Compare and Validate Data between 2 Files

Copper Contributor

HI All, 

 

I'm looking for some help with one of the projects monthly excel tasks. 

 

So We have a People Roster and this people roster contains names of all the people who have worked and still are working on our project. 

I have attached an example file: 

 

1. People Roster

 

Once a month we request a file from HR this file contains only ACTIVE people who are working on our project. 

I have attached an example file:

 

2. HR Roster

 

What I'm looking for is a couple things:

 

1. I need to compare the data to ensure that the names in file 1. match with names in file 2.

2. If there are differences I need to see where they are. is file 1. missing someone from file 2. or vice versa. 

3. ultimately I would like to automate this cross-check.

 

Thanks for you assistance, 

 

Kris

2 Replies

@TapZxK 

 

Kris -- could we back up a bit first? And I'll give you my own background as the reason for asking if we can back up a bit before we tackle your question.

I retired in 2002 after having served as the Director of the HR and Payroll database project for a major Fortune 50 corporation. One of the things we worked hard to eliminate was having what was essentially the same information stored in two places. For just one example, before our project began both HR (for benefits and other purposes) AND Payroll (for tax withholding and other purposes) had their own sets of address information on each employee. Which meant that when an employee moved--which happened all the time (when you have tens of thousands of employees)--that information had to be entered at least twice, once in HR's database, once in Payroll's--which meant inevitably there were discrepancies, which led to major errors on one or both application ends.

 

A BIG value/goal in good database design goes by the term data integrity. And data integrity is best achieved by NOT having duplicate (redundant) records that are essentially reflecting the same thing.

 

What you have described strikes me as your current effort to achieve data integrity, which is a highly manual process currently (I assume), based on a visual check and verification and correction one way or the other. (You fix your data, or ask HR to fix theirs; again, I'm assuming). You want to automate that. But you're basically talking about fixing a problem--redundancy of data and discrepancies in that data--after it exists.

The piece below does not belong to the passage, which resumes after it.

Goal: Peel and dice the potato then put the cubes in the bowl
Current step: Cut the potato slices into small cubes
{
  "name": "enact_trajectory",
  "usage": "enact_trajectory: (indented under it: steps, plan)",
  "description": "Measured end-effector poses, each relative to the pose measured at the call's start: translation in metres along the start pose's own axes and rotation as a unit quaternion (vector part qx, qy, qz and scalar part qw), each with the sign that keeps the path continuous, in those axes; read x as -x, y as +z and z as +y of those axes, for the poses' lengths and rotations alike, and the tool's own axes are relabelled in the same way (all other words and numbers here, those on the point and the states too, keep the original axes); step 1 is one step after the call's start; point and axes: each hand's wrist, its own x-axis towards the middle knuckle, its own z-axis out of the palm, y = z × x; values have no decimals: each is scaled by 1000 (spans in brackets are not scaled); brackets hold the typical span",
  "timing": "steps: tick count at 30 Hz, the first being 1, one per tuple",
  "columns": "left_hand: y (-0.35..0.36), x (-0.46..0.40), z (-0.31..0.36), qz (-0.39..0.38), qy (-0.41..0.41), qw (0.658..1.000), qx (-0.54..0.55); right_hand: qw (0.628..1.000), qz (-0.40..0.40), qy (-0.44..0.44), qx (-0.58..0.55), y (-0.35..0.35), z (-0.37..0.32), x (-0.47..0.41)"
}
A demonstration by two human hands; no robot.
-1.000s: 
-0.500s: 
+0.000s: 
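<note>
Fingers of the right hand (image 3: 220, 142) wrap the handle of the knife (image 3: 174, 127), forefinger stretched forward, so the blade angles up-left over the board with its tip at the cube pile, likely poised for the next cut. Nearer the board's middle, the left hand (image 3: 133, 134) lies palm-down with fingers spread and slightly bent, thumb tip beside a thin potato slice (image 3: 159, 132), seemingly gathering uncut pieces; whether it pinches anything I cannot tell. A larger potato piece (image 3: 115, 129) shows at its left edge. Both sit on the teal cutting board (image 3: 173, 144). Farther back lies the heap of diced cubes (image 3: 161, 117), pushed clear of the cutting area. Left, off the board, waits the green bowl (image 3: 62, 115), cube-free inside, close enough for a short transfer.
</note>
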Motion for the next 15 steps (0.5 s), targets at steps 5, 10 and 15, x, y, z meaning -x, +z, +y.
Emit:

Better--far better--would be to prevent the discrepancies in the first. In this case, I would hope that HR's data is the more reliable. (If it's not, your company has a major problem)....

 

You may have a local need to track those who aren't part of the project any more, but surely HR also has data on who was once there, has left, whatever. Could you not get from them a list of current and past members of your department (defining the latter in some reasonable way--offboarded within 6/12 months, for example) and import that into your own roster for whatever local management needs you have?

 

Anyway, you see (I hope) some merit in my questioning your basic premise here. I appreciate your need to have accurate data. It just seems (and maybe I've totally mis-read your situation) that you're going about it by trying to put a bandage on the situation, rather than seeking a cure for the underlying condition.

@TapZxK 

 

Kris -- In the attached spreadsheets I've given you a quick and dirty solution, using VLOOKUP to see if there's a match in the other roster, and Conditional Formatting to highlight when there's no match found.

It's quick and dirty totally. Depending on the size of the issue, it would work. As I indicated in my earlier posting, though, I'd strongly recommend trying to get at the deeper issue that causes there to be these discrepancies in the first place.